Sábado 6 de agosto de 2022
Lo demuestra que Pelosi continuó su gira
Dr. Armando Rojano Uscanga
El conflicto entre China y Taiwán, por la visita de la presidente de la Cámara de Representantes estadounidense Nancy Pelosi a la isla, y después a Japón, es un riesgo calculado, que hace que aflore la pugna sobre la «política de una sola China» entre Pekín, Taipéi y Washington. EEUU reconoce a la República Popular China como el único gobierno chino, pero, se reserva el derecho de mantener relaciones informales con el gobierno de la República de China/Taiwán y de apoyar la defensa de la isla.
Las tensiones políticas entre Taiwán y China se remontan a la guerra civil china (1927-1949). En el prolongado conflicto entre el Partido Comunista y el ala derecha del movimiento Kuomintang de Chiang Kai-shek, en que el Partido Comunista salió victorioso y tomó el mando después de 22 años. Al proclamarse la República Popular China en 1949, el Kuomintang se retiró a Taiwán, pero Pekín lo sigue considerando parte de su territorio.

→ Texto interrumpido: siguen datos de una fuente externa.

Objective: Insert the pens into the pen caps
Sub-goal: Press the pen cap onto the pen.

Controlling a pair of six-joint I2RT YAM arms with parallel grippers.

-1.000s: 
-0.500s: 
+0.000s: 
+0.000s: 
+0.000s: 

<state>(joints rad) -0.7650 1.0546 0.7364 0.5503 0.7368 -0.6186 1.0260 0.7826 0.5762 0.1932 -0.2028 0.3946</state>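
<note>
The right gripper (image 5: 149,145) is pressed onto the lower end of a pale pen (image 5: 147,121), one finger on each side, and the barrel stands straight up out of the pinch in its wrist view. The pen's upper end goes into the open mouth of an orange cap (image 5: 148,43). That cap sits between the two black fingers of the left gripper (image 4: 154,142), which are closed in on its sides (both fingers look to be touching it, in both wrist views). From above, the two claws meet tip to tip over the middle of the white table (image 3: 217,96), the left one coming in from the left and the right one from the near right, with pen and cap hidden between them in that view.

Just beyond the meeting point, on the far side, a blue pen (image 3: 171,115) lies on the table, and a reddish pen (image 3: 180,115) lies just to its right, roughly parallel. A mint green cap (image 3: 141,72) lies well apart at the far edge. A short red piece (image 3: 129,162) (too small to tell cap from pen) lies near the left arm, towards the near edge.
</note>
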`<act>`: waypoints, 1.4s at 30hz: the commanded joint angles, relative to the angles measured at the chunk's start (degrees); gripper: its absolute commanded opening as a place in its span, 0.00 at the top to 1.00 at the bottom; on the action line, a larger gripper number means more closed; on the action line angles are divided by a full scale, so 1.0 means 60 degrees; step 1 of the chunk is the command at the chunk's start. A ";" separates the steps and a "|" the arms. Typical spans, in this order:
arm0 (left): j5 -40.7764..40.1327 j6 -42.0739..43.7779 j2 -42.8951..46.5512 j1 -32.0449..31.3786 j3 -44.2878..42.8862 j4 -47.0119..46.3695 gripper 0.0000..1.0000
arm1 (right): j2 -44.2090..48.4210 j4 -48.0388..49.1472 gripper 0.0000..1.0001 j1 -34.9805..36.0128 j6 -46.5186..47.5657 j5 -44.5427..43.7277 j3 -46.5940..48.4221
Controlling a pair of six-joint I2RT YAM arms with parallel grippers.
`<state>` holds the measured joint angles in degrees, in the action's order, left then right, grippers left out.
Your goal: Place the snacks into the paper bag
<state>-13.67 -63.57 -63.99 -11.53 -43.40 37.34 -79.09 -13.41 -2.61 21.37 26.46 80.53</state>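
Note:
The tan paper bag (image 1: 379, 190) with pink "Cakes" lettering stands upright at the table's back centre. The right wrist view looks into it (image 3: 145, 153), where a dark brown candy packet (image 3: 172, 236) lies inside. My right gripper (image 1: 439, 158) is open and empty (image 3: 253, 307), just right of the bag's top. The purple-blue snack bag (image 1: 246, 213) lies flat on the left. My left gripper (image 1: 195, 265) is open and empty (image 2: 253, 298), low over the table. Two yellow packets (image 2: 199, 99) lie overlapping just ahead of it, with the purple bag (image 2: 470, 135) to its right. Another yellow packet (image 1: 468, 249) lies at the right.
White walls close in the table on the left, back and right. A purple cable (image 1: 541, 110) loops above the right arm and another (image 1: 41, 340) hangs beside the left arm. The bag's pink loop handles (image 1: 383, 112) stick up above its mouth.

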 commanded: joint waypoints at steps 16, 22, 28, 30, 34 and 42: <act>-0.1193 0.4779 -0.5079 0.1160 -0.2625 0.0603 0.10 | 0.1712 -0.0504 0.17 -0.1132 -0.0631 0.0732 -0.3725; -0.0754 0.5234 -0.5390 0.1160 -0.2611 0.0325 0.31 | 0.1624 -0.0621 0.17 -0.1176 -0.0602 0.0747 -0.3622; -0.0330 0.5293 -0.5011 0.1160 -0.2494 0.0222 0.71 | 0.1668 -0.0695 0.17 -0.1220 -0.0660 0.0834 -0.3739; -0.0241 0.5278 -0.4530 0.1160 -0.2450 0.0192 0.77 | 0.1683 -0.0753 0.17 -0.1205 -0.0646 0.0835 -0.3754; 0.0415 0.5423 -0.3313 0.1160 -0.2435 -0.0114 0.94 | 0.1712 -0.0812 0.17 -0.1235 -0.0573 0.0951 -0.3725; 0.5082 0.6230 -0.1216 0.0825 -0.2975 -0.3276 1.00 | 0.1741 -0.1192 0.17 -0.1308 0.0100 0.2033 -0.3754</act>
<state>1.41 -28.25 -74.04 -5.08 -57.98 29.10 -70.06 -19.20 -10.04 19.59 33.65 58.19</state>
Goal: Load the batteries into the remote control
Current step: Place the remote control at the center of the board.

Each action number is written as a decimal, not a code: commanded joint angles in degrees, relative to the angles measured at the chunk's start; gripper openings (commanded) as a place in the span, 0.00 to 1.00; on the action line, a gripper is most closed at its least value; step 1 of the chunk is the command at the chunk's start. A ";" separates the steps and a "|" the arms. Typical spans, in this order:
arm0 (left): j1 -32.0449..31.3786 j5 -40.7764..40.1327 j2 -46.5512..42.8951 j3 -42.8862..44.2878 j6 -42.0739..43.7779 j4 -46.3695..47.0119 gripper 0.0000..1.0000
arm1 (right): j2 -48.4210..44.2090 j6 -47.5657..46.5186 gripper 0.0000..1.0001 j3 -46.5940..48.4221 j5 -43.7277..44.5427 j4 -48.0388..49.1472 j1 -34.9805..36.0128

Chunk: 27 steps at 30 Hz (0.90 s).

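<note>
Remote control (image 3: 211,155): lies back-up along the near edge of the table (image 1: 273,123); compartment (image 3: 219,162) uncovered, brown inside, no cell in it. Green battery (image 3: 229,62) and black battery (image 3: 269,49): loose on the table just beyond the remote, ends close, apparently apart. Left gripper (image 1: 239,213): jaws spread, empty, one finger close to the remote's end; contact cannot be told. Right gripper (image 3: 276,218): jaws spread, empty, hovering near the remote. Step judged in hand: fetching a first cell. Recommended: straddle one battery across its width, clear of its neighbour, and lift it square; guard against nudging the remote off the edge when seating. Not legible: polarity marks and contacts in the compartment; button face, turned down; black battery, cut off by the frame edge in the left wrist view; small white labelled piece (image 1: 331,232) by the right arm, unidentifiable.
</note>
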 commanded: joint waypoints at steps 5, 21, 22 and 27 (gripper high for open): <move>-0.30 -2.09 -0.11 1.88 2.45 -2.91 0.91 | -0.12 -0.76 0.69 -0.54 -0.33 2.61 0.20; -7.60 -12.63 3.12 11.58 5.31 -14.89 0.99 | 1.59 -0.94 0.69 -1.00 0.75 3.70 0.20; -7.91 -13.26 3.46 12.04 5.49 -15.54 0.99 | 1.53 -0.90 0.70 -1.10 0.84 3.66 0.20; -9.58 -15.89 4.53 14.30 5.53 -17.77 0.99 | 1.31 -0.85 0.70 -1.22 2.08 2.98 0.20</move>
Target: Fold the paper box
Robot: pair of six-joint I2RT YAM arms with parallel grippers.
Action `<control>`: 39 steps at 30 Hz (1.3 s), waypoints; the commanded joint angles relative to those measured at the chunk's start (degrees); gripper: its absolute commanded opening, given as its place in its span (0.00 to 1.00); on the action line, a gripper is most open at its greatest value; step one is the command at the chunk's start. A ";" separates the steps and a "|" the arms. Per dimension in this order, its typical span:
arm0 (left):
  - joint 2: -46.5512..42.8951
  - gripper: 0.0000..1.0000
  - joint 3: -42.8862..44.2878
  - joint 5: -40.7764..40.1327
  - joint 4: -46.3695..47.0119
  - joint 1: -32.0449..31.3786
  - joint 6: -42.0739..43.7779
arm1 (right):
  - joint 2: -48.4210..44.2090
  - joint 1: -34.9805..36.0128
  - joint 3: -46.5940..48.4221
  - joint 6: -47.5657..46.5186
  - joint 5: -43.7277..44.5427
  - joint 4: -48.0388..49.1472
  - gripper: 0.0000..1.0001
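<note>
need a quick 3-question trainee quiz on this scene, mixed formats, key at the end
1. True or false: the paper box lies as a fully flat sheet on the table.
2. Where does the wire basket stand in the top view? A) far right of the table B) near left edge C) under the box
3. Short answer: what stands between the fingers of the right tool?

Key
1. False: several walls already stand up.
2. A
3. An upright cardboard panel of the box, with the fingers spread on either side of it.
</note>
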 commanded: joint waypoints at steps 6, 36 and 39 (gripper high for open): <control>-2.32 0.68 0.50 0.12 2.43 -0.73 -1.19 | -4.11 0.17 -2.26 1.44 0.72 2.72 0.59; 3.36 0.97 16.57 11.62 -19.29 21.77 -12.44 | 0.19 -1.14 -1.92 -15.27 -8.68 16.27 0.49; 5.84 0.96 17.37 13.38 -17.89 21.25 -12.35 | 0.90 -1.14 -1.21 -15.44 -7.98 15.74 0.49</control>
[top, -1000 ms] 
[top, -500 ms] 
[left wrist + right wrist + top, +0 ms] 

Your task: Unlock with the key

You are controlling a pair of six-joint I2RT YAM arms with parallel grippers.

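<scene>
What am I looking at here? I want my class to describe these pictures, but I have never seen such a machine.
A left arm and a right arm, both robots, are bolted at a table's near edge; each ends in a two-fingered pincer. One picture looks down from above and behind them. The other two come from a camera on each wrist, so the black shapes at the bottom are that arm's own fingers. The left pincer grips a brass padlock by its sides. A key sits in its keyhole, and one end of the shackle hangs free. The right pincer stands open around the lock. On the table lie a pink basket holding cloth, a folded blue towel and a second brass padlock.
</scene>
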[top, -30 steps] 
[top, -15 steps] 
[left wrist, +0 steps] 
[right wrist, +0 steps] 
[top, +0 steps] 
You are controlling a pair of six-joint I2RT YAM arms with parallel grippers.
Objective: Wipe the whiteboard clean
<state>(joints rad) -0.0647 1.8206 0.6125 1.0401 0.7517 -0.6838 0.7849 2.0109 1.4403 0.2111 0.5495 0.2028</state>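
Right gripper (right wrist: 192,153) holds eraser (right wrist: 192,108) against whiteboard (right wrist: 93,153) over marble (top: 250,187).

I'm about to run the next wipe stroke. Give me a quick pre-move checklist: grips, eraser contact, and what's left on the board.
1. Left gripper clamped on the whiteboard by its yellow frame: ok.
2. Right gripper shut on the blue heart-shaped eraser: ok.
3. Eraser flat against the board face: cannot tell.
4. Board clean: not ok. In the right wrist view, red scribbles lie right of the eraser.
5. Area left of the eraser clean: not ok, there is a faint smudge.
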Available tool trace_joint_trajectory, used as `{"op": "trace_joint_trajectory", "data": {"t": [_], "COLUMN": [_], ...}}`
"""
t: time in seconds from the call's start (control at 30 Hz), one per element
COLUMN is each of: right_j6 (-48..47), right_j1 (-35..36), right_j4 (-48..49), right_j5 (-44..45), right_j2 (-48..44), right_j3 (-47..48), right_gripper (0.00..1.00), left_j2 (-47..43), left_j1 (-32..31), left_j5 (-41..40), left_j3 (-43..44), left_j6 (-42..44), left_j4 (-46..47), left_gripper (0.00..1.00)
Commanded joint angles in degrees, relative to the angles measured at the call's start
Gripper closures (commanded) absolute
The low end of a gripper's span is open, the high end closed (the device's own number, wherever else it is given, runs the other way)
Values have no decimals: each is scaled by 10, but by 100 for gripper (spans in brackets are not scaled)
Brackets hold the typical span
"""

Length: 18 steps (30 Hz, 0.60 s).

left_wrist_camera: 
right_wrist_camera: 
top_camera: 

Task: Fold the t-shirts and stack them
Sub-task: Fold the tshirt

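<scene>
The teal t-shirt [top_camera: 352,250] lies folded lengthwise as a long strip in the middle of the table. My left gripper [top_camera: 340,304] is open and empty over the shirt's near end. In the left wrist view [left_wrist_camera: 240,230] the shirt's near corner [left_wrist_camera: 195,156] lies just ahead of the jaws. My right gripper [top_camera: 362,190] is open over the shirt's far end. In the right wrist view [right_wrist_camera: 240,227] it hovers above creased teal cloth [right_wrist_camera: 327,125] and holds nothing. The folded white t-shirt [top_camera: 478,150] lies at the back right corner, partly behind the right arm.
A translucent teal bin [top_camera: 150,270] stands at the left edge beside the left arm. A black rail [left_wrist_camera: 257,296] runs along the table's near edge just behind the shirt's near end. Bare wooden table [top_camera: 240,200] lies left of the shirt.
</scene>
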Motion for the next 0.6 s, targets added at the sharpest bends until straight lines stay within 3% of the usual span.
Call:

En fuerza militar, China es superior a Taiwán, pero este tiene una mayor reserva militar de tropas terrestres que ha entrenado para el caso de una invasión china a gran escala, pues empezó a considerar un posible ataque desde la década de 1950, desarrollando llamada «estrategia del puercoespín», que incluye el uso de minas marinas, misiles antibuque, antiaéreos y antitanques, así como lanchas rápidas de ataque para evitar una invasión desde el mar. Para el caso de una invasión a su territorio se ha preparado para una guerra de guerrillas en las ciudades y en las regiones rurales montañosas.
Taiwán cuenta con el apoyo de EEUU que, en la región del Pacífico, sigue siendo la potencia militar dominante. Tiene grandes bases aéreas y navales en Japón, Corea del Sur y Singapur, mientras que China solo tiene una base militar en el extranjero en Yibuti, al este del continente africano, aunque ha ampliado su alcance construyendo instalaciones militares en las disputadas islas Spratly. El archipiélago del Mar de China Meridional es reclamado por la República Popular China, Vietnam y Taiwán. Brunéi, Malasia y Filipinas reclaman cada uno una parte. La supremacía marítima de China se limita en gran medida a la llamada «Primera Cadena de Islas», que se extiende desde Japón hasta Malasia, aunque China se ha expandido más allá en los últimos años. Este conflicto serviría para frenar el avance chino.